Taking on this challenge is the first step in the application process to become a Machine Learning Scientist at Spectrm.
Knowing what to say is not always easy - especially if you're a chatbot.
Generating answers from scratch is very difficult and would most likely result in nonsense or worse - but definitely not a pleasant user experience. Therefore we're taking one step back and instead provide the correct replies which now "only" have to be chosen in the right dialog context.
In this challenge you're given a dataset with fictional dialogs (adapted from [1]) from which one reply is missing and additionally a list with all missing replies. Your task is to map all missing replies to the correct conversation.
The dataset consists of 4 files:
train_dialog.txt
and test_dialog.txt
each contain the conversations. The format is always c#####
indicating the conversation number separated by +++$+++
from the reply text. For example one conversation from the training set is the following:
c03253 +++$+++ Wow! This is like my dream room! Are these all records!
c03253 +++$+++ I have about fifteen hundred 78s at this point. I've tried to pare down my collection to the essential...
c03253 +++$+++ God, look at this poster! I can't believe this room! You're the luckiest guy in the world! I'd kill to have stuff like this!
c03253 +++$+++ Please... go ahead and kill me! This stuff doesn't make you happy, believe me.
c03253 +++$+++ You think it's healthy to obsessively collect things? You can't connect with other people so you fill your life with stuff... I'm just like all the rest of these pathetic collector losers.
All original conversations are at least four lines long and always the second to last line is missing in the dialogs.
The missing replies are found in the files train_missing.txt
and test_missing.txt
respectively. For the training dialogs, the conversation number is given with the reply as in the dialog files, e.g. the missing line to the above conversation would be
c03253 +++$+++ Oh, come on! What are you talking about?

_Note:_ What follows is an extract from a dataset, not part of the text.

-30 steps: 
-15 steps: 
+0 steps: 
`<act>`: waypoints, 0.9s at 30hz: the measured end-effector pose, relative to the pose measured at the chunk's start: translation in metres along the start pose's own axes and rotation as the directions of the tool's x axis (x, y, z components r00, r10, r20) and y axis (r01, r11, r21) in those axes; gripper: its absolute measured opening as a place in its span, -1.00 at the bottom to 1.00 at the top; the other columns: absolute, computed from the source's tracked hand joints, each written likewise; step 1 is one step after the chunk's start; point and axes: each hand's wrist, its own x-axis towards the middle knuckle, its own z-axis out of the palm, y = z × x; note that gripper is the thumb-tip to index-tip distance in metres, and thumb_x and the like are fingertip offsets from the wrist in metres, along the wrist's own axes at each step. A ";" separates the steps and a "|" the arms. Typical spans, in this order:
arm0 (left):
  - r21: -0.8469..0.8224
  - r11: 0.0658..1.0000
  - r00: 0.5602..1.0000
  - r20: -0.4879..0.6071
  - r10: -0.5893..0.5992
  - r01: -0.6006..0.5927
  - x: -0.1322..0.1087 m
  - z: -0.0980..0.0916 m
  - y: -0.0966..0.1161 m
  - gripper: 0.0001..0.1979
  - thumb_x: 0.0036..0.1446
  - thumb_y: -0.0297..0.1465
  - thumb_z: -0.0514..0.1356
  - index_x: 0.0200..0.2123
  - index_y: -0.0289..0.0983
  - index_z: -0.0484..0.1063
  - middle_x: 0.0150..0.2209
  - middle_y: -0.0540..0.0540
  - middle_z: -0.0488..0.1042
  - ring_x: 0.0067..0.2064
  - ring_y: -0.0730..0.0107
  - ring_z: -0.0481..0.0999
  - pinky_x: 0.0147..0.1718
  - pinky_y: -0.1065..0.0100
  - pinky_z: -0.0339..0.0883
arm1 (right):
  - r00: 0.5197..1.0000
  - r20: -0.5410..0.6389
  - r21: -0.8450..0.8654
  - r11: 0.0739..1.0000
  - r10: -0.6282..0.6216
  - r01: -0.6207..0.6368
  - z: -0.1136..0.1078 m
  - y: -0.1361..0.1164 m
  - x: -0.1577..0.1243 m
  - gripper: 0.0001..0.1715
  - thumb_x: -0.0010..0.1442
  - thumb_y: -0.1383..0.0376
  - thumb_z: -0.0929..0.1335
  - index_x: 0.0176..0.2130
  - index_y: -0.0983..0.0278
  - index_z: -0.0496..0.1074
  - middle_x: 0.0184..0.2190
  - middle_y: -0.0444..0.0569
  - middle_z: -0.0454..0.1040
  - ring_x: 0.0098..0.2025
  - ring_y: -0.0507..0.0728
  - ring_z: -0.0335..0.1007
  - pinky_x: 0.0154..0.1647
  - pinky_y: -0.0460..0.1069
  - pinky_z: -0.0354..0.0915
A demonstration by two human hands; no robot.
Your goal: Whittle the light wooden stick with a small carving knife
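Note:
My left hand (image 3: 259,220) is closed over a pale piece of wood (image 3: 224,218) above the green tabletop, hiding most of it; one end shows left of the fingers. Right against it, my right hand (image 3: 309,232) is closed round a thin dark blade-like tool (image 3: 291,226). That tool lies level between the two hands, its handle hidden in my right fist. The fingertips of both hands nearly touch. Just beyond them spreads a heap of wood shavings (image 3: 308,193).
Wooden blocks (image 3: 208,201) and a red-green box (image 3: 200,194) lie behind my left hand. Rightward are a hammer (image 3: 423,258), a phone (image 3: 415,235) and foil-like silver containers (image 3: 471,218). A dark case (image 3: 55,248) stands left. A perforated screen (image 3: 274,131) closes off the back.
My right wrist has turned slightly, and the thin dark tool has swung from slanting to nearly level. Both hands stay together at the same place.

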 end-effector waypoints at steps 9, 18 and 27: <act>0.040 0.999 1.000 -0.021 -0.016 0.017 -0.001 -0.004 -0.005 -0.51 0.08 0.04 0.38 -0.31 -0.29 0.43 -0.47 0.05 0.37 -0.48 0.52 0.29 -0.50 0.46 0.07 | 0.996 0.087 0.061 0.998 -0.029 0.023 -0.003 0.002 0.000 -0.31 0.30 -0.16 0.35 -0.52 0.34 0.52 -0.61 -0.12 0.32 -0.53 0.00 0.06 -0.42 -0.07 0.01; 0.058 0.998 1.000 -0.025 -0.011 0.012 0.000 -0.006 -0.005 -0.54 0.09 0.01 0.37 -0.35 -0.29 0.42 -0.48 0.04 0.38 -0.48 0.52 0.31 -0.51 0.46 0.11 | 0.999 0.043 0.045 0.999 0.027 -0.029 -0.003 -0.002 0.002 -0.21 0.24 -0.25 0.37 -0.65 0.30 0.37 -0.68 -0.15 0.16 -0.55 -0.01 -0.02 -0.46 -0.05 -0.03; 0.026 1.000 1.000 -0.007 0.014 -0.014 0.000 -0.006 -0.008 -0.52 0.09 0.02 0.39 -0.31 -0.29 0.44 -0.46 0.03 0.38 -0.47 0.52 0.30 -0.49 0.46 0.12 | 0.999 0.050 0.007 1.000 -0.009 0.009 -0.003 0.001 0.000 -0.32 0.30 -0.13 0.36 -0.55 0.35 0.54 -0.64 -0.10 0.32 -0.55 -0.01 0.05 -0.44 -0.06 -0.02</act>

The missing lines for the test dialogs always have c00000
as the conversation number but are otherwise formatted the same as the training file.
While some of the short replies might be the same, every missing reply belongs to exactly one conversation.
Your task is now to take the missing test replies and map them to the corresponding dialogs. More specifically you should write a script match_dialogs.py
which can be called with the path to a file with the incomplete dialogs and the path to the missing replies and then outputs a file test_missing_with_predictions.txt
in the same format as test_missing.txt
only with actual conversation numbers from test_dialog.txt
instead of c00000
.
You can chose whatever approach you want to solve the task, we only ask you to please write your code in Python 2.7 and if you use any external libraries provide a requirements.txt
file from which these libraries can be installed with pip install -r requirements.txt
(you might want to use a virtual environment and when you're done call pip freeze > requirements.txt
).
While it is okay to use other resources such as pretrained word embeddings to solve the task, we ask you not to train your algorithm using the original conversations provided with [1] as this would lead to overfitting, i.e. considered cheating.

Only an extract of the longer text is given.